Il giornale britannico parla di movimenti indipendentisti in Buriazia, Sakha, Daghestan, Cecenia, Kamchatka Krai, Komi, Novosibirsk, Arcangelo e Tatarstan. In tutti questi luoghi, le élite locali si stanno preparando in vista di un possibile cambiamento, un’occasione per tagliare i legami con un regime moscovita sconfitto e disonorato e unirsi alla comunità delle nazioni come repubbliche ricche di risorse. La disgregazione della Russia potrebbe avere conseguenze negative anche per l’Occidente, ma il Telegraph avverte: «L’Occidente non deve ripetere l’errore commesso nel 1990, quando ha cercato di tenere insieme l’URSS. Fermare la disgregazione della Russia non è nelle nostre possibilità, ma lo è il nostro rapporto con gli Stati successori. Può darsi che un nuovo Stato moscovita possa essere deflazionato, denuclearizzato, democratizzato e, un giorno, ammesso nell’alleanza euro-atlantica. Ma solo quando l’attuale regime sarà stato completamente sconfitto – una prospettiva che ora è più vicina che mai».
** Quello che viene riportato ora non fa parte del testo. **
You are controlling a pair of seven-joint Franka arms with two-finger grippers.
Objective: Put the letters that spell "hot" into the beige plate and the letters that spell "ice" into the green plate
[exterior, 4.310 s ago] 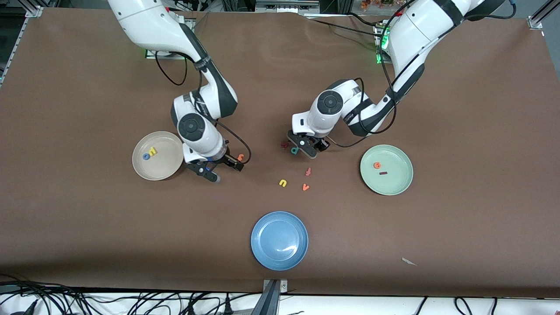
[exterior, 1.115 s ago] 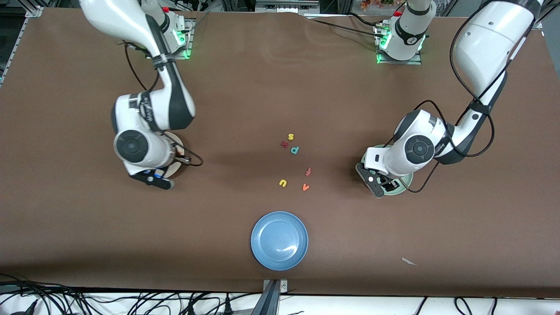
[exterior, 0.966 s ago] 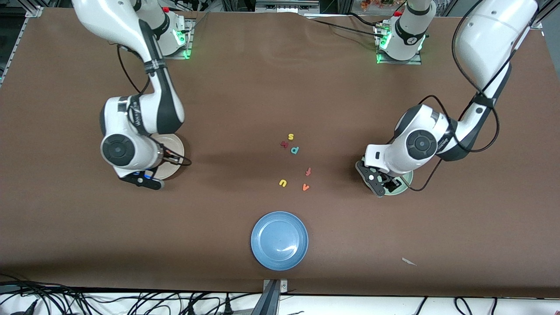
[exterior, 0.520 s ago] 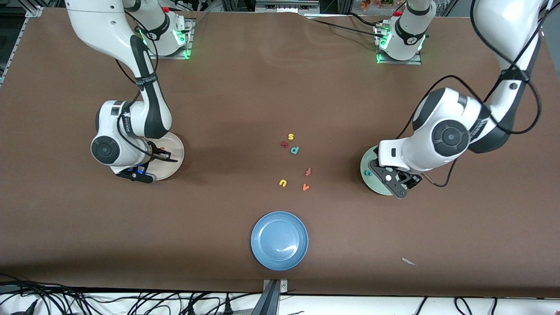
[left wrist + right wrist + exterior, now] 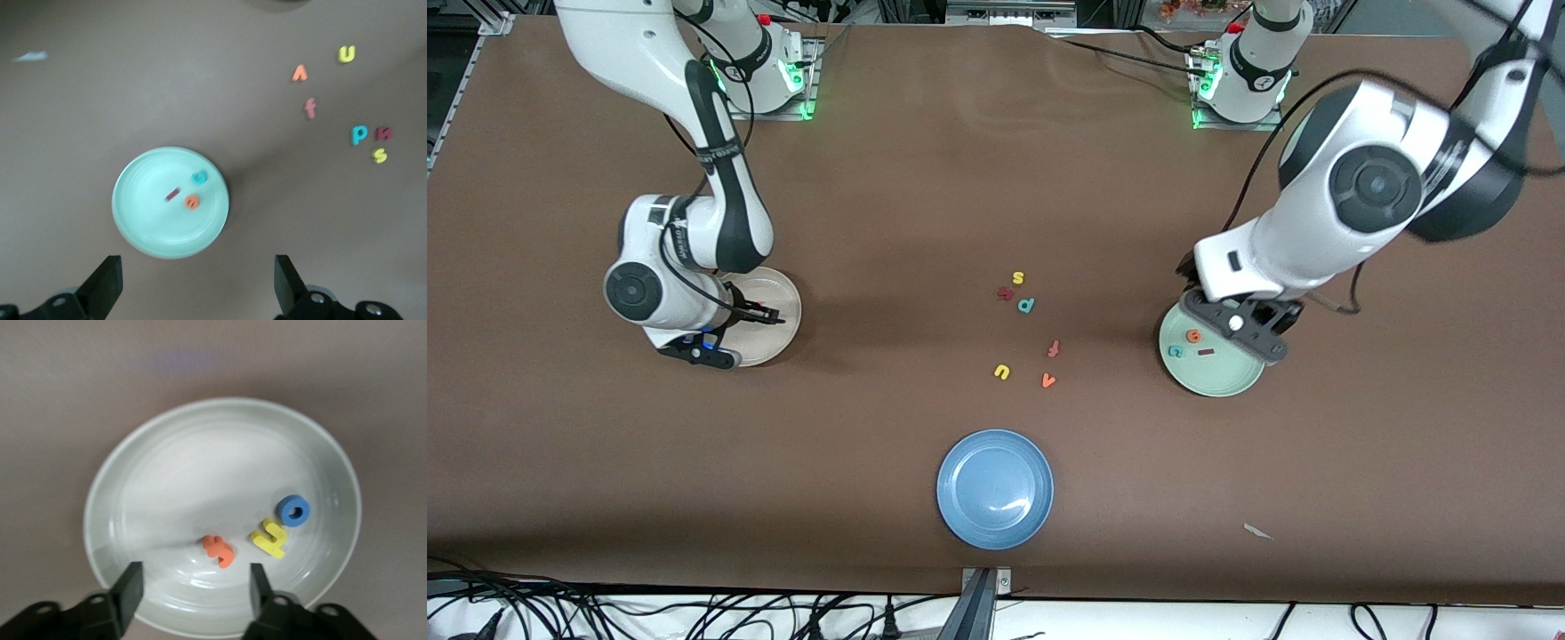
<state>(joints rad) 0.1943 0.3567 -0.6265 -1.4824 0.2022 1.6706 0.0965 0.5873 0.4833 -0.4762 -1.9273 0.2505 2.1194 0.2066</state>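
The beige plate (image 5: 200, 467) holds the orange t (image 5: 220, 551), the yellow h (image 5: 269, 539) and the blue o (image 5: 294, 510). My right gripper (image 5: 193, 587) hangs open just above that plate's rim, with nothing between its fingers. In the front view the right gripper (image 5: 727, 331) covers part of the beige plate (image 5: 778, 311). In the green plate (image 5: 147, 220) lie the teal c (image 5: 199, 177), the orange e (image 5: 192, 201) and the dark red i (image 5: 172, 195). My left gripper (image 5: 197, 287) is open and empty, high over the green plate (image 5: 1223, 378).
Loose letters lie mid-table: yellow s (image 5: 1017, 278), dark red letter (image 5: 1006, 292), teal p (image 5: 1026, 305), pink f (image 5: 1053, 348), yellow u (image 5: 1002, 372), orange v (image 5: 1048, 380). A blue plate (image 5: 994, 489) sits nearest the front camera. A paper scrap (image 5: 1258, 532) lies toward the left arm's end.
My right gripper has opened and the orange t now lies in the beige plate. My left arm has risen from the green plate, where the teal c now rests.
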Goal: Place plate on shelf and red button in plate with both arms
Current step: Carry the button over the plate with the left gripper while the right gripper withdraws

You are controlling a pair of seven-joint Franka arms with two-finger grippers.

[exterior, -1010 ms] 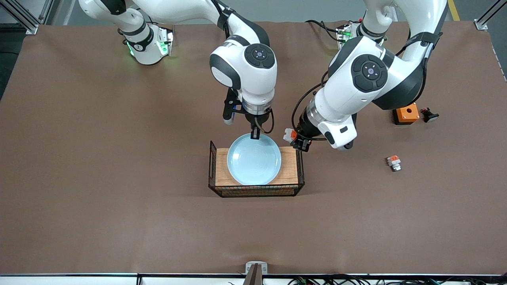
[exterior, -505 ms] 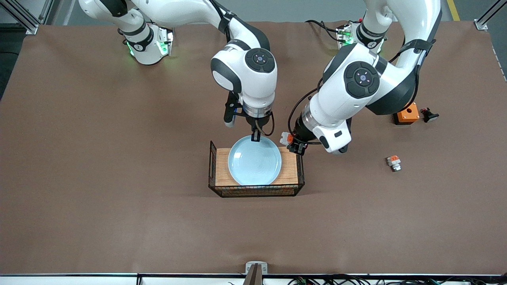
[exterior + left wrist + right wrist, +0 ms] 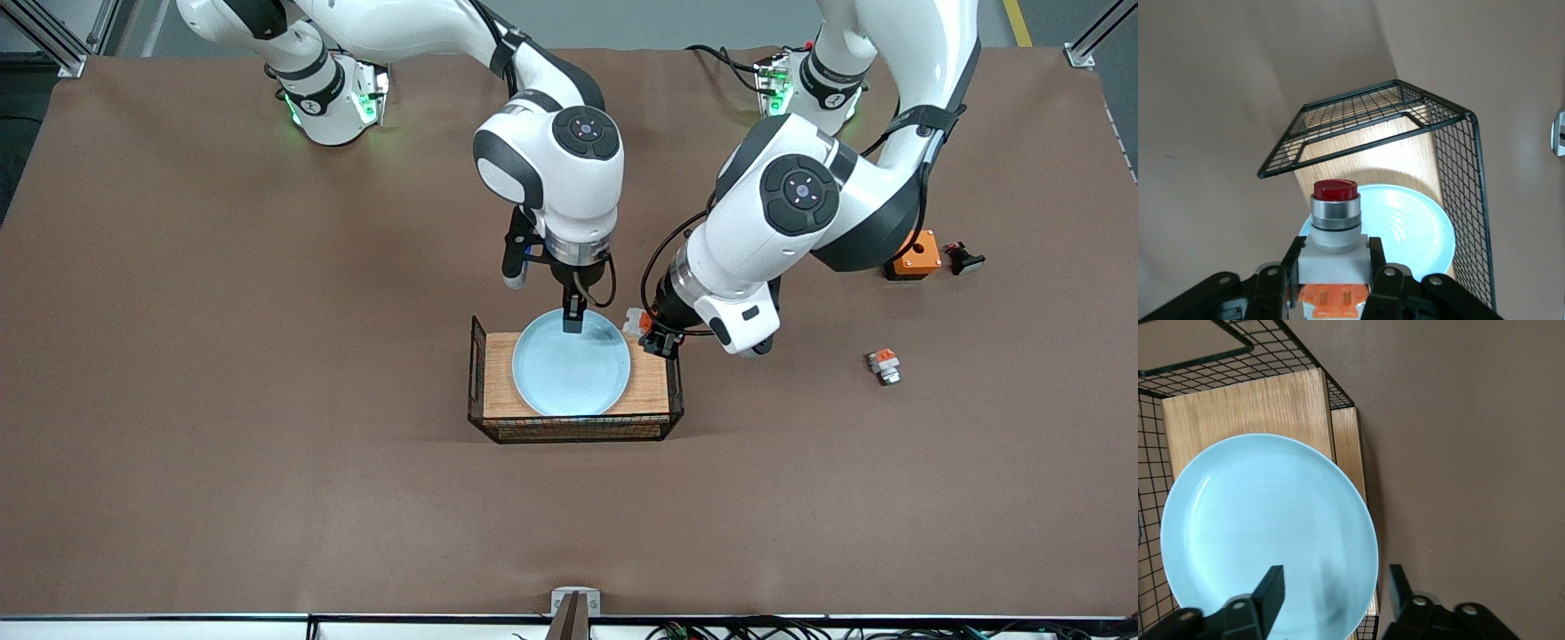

LA MINACCIA DELLE TESTATE ATOMICHE
Sullo sfondo il terrore nucleare. Le Cancellerie occidentali e della Nato hanno iniziato a confrontarsi sui rischi nel caso in cui la situazione divenisse totalmente incontrollabile, con conseguenze imprevedibili. Le attenzioni dell’Alleanza Atlantica si sono concentrate sulle oltre 1.400 testate atomiche presenti sul territorio e pronte all’uso. Ancora adesso l’allarme non è cessato, perché nessuno ha certezze sulla tenuta sul medio periodo della tregua siglata da Prigozhin. Se Putin fosse costretto alla fuga, in quali mani finirebbe la “valigetta” con i codici per lanciare i missili? E quanto sono sicure le basi dell’esercito russo? Ma lo stesso Putin potrebbe decidere di ricorrere alle armi nucleari in Ucraina, nella speranza di risolvere la situazione almeno su quel fronte. Una soluzione disperata che costringerebbe la Nato a rispondere. Uno scenario pericolosissimo, motivo per il quale l’Occidente ha precisato di non avere alcun ruolo nella rivolta Wagner, onde evitare che il Cremlino potesse giustificare un atto di ritorsione con il coinvolgimento di Usa o Nato.